Exercise requirements. Your task is to gather the lines below that hold the string "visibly".

Provided entries.
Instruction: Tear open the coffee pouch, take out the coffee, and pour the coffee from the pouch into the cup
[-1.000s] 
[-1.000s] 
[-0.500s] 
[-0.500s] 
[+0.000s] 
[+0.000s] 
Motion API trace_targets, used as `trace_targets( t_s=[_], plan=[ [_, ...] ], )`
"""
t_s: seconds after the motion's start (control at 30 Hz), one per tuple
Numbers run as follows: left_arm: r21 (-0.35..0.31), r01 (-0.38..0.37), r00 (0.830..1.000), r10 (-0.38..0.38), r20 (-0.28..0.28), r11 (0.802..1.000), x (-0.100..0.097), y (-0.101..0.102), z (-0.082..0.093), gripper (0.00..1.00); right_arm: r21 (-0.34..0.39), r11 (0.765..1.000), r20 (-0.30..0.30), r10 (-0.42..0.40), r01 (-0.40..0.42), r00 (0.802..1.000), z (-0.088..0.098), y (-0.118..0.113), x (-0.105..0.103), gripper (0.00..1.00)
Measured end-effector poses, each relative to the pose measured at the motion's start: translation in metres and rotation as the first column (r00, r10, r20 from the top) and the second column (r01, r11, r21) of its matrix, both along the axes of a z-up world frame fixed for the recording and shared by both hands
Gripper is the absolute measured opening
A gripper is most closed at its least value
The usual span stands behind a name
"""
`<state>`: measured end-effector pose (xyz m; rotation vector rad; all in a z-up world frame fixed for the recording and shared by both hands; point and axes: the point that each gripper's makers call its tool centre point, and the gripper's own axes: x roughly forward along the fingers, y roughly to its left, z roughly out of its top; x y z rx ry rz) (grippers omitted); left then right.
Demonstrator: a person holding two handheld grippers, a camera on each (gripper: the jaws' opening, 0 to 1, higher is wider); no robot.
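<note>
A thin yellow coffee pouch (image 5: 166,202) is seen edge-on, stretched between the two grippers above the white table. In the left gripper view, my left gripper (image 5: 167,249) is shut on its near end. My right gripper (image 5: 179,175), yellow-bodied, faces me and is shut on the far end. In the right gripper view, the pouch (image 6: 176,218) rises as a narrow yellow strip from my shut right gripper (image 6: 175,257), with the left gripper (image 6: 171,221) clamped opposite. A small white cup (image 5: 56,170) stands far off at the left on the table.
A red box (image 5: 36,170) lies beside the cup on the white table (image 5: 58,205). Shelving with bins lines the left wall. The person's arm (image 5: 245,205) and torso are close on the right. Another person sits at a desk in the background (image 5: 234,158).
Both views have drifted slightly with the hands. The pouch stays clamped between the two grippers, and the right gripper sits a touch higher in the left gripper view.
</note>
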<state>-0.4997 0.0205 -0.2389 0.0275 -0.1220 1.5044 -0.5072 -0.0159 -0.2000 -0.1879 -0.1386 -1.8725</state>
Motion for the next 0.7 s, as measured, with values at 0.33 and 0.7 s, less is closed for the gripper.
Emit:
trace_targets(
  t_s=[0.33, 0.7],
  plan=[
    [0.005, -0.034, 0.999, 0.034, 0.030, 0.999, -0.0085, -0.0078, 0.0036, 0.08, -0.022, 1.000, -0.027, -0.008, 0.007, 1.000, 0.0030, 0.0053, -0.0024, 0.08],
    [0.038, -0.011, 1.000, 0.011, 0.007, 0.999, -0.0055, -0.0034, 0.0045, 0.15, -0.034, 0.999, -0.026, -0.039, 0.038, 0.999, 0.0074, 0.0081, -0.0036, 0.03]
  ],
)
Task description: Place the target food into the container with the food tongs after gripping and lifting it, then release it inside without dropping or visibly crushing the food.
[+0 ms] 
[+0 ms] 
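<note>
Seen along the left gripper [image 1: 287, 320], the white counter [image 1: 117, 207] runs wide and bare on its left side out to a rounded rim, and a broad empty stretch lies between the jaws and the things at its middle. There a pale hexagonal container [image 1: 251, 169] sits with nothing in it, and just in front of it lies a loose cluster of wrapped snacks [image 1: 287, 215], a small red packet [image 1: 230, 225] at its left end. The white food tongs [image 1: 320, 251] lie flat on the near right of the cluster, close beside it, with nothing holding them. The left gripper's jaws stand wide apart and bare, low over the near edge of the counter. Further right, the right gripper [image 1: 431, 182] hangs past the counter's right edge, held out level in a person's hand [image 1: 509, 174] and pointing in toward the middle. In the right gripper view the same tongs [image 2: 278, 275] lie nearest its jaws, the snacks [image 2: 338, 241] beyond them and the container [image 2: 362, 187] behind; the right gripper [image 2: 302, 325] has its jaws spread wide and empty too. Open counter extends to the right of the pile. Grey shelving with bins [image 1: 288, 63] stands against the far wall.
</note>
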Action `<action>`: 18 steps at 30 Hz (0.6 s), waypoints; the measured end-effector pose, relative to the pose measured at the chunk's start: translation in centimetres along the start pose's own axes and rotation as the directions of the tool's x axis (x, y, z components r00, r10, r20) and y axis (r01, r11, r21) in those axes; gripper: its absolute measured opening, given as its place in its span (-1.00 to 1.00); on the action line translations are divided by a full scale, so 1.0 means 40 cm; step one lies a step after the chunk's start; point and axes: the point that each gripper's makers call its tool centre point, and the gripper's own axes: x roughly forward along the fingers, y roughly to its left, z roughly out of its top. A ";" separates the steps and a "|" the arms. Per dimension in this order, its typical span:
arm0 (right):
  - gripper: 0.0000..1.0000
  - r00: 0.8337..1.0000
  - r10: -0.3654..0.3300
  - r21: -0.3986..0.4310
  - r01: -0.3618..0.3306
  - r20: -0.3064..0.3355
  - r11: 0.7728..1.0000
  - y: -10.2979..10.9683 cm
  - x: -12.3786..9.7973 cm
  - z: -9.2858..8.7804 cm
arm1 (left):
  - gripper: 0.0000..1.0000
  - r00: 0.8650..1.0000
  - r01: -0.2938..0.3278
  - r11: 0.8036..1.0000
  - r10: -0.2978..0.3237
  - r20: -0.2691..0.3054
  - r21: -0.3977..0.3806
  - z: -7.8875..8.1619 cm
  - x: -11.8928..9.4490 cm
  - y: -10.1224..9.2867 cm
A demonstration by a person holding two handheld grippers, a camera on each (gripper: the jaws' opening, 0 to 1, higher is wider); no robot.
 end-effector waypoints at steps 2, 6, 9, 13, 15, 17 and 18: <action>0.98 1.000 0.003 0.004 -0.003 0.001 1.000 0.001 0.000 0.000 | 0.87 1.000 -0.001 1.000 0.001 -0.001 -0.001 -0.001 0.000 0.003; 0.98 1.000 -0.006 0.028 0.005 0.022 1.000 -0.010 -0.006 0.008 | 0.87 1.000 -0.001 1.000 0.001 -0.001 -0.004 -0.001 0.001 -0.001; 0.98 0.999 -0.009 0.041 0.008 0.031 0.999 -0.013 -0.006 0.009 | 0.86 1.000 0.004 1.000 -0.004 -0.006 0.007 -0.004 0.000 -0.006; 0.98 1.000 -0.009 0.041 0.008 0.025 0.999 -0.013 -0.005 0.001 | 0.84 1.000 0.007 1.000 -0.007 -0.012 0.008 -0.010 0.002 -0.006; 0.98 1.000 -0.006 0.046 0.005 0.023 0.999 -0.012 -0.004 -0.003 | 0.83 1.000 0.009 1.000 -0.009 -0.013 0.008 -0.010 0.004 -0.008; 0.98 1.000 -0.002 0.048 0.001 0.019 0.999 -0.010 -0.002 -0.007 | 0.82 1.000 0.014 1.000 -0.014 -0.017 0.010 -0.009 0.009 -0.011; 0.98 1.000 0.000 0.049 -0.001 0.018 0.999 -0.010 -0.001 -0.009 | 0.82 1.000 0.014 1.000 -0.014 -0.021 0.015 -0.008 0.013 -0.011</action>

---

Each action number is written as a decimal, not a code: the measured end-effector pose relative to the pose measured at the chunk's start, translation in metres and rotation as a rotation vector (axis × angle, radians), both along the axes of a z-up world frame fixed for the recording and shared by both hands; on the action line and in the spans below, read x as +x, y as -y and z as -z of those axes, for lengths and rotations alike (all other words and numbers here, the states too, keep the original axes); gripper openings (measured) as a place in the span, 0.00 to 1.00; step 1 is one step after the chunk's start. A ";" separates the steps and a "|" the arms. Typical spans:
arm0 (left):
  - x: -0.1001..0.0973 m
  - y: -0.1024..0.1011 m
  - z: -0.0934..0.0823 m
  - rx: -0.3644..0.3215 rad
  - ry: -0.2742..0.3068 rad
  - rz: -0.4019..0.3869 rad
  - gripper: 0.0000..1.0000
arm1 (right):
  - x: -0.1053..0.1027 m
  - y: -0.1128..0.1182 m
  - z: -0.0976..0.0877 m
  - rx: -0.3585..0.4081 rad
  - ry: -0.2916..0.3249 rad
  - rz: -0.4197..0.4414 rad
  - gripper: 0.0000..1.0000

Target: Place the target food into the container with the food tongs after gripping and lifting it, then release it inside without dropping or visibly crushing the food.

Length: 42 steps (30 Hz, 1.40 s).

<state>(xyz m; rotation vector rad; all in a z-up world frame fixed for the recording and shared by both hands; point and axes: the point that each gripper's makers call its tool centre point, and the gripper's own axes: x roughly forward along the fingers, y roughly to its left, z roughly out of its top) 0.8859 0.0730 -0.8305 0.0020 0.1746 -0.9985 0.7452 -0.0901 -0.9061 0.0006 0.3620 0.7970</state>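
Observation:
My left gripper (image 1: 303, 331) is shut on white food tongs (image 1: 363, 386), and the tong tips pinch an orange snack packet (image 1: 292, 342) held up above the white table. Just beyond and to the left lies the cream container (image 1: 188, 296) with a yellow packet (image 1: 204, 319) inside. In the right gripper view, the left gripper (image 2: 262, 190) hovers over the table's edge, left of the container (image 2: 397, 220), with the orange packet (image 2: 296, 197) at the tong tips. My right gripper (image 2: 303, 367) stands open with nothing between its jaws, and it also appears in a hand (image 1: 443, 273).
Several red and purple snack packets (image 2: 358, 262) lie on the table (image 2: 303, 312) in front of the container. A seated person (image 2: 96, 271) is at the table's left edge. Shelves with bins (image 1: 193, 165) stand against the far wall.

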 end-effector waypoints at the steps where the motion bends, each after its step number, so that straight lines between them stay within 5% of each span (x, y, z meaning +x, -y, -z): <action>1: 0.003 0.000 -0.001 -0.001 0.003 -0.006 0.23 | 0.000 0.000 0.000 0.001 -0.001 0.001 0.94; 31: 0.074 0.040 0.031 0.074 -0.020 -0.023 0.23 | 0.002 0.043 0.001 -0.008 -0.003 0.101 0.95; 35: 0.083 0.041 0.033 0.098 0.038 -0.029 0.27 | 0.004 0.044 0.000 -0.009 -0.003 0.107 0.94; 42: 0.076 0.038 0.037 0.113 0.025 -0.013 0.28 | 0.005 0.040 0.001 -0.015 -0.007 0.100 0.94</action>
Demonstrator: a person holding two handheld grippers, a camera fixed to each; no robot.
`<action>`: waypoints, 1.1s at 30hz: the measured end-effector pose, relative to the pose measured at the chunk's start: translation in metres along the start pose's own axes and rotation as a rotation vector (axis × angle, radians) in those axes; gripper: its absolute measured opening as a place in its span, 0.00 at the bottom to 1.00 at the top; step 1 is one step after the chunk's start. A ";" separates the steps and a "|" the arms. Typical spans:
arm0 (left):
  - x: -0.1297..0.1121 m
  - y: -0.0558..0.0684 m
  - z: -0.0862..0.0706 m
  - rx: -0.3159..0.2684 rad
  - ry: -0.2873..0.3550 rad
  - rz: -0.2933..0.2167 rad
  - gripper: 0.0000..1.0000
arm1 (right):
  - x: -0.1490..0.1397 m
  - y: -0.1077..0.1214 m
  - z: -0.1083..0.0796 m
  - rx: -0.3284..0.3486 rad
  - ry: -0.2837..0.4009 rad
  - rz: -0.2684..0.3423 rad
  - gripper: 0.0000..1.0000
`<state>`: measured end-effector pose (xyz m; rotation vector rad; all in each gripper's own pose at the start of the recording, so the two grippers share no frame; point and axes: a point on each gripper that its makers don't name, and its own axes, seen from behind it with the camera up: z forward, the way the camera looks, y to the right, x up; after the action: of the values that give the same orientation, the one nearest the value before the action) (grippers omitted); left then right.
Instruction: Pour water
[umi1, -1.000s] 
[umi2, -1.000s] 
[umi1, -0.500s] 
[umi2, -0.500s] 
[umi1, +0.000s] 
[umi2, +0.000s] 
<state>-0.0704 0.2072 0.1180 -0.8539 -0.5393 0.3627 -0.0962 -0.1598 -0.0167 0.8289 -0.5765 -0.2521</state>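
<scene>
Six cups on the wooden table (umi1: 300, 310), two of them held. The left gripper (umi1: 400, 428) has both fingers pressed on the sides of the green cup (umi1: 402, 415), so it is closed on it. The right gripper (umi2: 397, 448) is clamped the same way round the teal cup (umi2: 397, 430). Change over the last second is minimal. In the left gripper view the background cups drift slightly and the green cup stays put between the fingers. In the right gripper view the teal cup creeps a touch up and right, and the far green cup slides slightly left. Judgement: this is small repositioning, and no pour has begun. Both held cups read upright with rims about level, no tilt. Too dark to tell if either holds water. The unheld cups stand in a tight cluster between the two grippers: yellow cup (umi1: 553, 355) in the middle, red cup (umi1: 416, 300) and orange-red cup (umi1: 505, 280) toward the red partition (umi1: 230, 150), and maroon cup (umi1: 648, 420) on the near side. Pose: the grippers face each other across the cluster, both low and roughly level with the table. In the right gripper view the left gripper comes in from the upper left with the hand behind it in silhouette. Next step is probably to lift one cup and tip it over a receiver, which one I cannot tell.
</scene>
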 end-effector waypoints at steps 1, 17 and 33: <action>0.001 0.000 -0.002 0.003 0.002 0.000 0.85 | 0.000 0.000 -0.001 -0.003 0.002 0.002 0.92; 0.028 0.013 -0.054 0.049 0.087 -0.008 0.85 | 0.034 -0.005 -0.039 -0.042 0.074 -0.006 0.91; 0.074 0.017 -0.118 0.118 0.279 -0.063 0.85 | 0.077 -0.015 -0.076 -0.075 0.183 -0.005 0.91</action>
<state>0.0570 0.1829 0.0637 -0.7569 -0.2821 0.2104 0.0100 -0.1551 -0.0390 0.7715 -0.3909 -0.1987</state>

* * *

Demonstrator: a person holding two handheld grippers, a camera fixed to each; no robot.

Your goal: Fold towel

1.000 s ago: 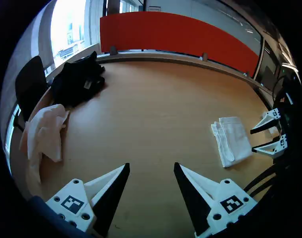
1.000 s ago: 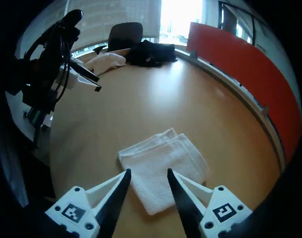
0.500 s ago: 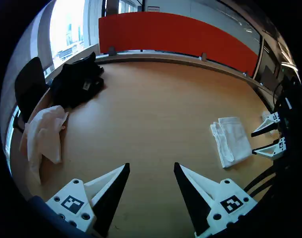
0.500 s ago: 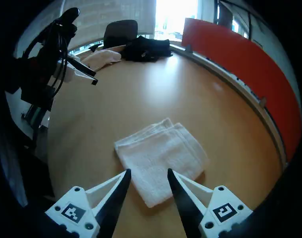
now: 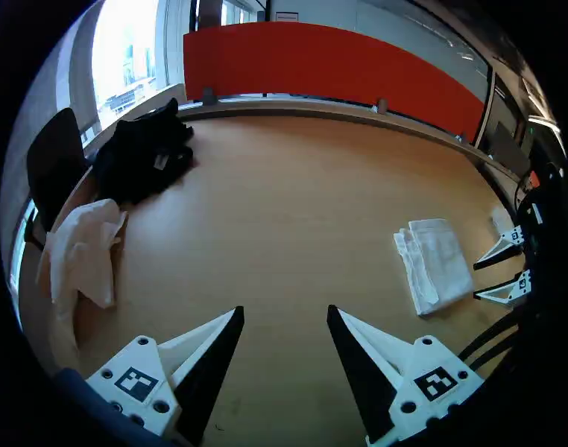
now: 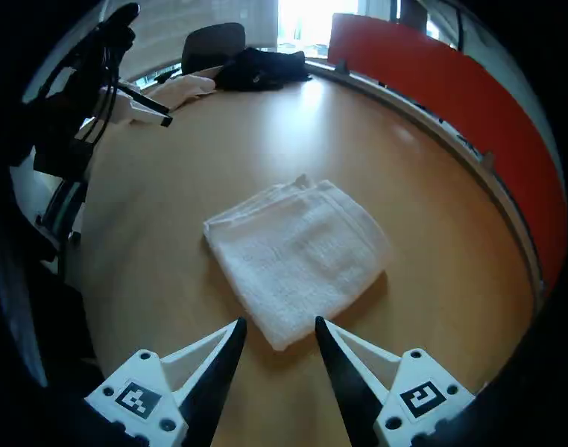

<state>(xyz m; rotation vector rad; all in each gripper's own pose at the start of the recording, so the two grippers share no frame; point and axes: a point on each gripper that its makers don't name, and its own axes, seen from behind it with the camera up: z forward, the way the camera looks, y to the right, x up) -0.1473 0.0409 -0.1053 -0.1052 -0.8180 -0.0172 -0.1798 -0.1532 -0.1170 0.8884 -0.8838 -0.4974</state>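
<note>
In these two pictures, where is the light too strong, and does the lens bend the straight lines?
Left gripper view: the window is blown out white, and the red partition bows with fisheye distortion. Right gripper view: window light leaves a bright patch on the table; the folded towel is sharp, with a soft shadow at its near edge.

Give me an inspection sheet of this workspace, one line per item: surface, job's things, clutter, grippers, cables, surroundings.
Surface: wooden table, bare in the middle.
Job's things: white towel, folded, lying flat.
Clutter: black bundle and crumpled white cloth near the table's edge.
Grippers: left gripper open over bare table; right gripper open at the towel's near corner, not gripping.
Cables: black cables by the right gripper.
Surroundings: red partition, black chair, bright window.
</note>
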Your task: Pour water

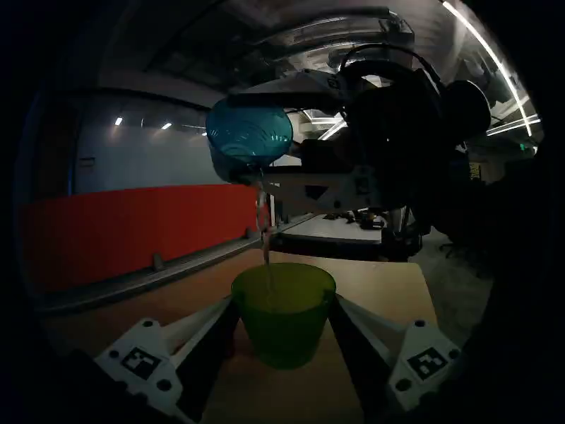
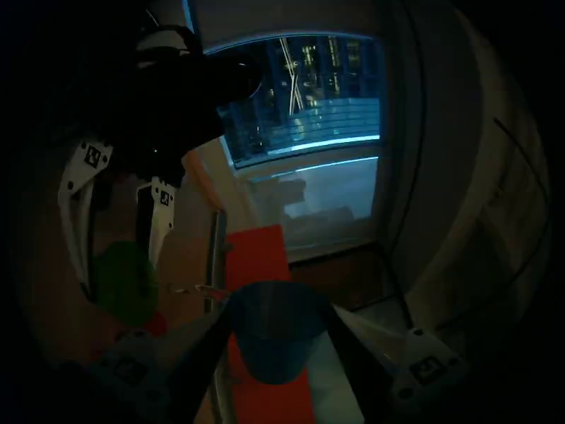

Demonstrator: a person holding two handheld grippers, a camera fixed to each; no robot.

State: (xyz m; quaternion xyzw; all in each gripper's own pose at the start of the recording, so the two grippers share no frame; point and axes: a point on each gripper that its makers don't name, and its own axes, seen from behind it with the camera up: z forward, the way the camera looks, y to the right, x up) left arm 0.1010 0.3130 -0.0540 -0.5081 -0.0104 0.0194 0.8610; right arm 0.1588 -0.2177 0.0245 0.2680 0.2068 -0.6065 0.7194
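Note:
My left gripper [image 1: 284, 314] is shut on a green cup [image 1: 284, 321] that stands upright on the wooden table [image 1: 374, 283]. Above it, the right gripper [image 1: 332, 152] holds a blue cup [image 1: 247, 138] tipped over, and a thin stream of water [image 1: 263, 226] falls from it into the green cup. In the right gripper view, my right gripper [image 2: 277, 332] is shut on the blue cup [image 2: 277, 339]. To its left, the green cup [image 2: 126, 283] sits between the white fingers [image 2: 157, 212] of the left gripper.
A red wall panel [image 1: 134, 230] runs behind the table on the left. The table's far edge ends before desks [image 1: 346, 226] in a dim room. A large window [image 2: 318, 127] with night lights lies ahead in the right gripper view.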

Solution for this problem.
Task description: Place the target food into the container with the food tongs after gripping and lifting it, then release it inside without dropping or visibly crushing the food.
Target: Place the target food into the container with the food tongs after gripping and lifting it, then release it inside without dropping or visibly crushing the food.

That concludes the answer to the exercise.